- **INPUT DATA**
────────────────────────────────────────

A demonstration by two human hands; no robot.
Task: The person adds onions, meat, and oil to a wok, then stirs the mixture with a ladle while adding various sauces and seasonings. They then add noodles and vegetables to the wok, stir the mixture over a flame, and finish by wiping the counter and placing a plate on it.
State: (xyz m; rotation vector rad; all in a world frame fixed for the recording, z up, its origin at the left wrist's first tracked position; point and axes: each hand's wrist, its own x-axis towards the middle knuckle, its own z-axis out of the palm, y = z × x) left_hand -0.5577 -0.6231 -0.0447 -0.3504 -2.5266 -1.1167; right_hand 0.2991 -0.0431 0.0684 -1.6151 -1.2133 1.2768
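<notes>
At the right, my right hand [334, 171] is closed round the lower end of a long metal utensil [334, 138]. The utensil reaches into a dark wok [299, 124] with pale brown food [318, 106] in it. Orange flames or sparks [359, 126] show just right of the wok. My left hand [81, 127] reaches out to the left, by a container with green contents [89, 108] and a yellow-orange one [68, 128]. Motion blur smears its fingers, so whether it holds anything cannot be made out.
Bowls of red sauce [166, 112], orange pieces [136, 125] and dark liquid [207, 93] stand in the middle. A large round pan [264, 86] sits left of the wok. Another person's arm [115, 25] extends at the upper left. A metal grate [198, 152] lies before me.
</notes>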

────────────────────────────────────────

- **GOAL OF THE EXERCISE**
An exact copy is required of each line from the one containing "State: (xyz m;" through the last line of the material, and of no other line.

- **EXERCISE ANSWER**
State: (xyz m; rotation vector rad; all in a world frame fixed for the recording, z up, its origin at the left wrist's first tracked position; point and axes: each hand's wrist, its own x-axis towards the middle knuckle, its own z-axis out of the palm, y = z × x) left_hand -0.5577 -0.6231 -0.0447 -0.3504 -2.5266 -1.1167; right_hand 0.2991 -0.0431 0.0684 -1.6151 -1.2133 1.2768
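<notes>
At the right, my right hand [334, 171] is closed round the lower end of a long metal utensil [334, 138]. The utensil reaches into a dark wok [299, 124] with pale brown food [318, 106] in it. Orange flames or sparks [359, 126] show just right of the wok. My left hand [81, 127] reaches out to the left, by a container with green contents [89, 108] and a yellow-orange one [68, 128]. Motion blur smears its fingers, so whether it holds anything cannot be made out.
Bowls of red sauce [166, 112], orange pieces [136, 125] and dark liquid [207, 93] stand in the middle. A large round pan [264, 86] sits left of the wok. Another person's arm [115, 25] extends at the upper left. A metal grate [198, 152] lies before me.
</notes>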

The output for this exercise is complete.